_Task directions_. Your answer must be every line of the data that contains "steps".

┌──

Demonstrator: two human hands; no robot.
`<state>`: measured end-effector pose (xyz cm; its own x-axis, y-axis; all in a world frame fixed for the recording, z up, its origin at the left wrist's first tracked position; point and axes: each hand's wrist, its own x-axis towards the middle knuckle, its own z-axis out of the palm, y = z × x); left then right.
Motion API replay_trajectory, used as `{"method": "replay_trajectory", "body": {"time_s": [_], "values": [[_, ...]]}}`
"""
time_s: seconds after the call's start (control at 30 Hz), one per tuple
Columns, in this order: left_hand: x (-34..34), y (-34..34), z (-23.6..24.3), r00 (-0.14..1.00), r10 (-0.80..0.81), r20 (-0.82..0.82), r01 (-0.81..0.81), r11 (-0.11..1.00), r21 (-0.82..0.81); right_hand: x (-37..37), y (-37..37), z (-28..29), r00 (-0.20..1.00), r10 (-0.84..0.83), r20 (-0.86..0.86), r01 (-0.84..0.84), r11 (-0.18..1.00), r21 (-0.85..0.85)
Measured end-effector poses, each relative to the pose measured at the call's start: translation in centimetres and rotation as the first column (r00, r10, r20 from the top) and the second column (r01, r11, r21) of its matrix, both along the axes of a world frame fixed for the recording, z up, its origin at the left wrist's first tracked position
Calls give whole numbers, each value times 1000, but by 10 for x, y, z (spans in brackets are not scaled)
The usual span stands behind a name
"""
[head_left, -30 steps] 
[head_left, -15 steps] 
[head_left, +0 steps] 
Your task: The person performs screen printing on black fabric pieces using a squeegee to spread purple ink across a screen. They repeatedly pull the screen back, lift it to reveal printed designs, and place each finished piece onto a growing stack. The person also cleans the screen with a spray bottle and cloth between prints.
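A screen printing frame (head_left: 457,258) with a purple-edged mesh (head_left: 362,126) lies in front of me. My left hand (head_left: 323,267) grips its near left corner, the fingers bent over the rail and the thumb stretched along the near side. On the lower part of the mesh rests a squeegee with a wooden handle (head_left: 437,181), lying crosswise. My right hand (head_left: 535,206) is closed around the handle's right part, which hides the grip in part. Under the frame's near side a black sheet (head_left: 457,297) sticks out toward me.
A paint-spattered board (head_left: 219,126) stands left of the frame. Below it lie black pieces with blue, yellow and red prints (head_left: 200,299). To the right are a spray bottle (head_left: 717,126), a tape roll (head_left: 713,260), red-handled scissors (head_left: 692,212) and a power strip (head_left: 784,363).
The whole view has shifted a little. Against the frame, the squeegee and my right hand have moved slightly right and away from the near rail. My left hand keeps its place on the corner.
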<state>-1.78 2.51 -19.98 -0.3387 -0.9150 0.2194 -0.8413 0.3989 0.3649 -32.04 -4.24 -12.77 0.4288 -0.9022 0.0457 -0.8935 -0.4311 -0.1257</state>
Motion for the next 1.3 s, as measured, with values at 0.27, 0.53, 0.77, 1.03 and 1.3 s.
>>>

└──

_Your response_.
[head_left, -30 steps] 
[head_left, -15 steps] 
[head_left, +0 steps] 

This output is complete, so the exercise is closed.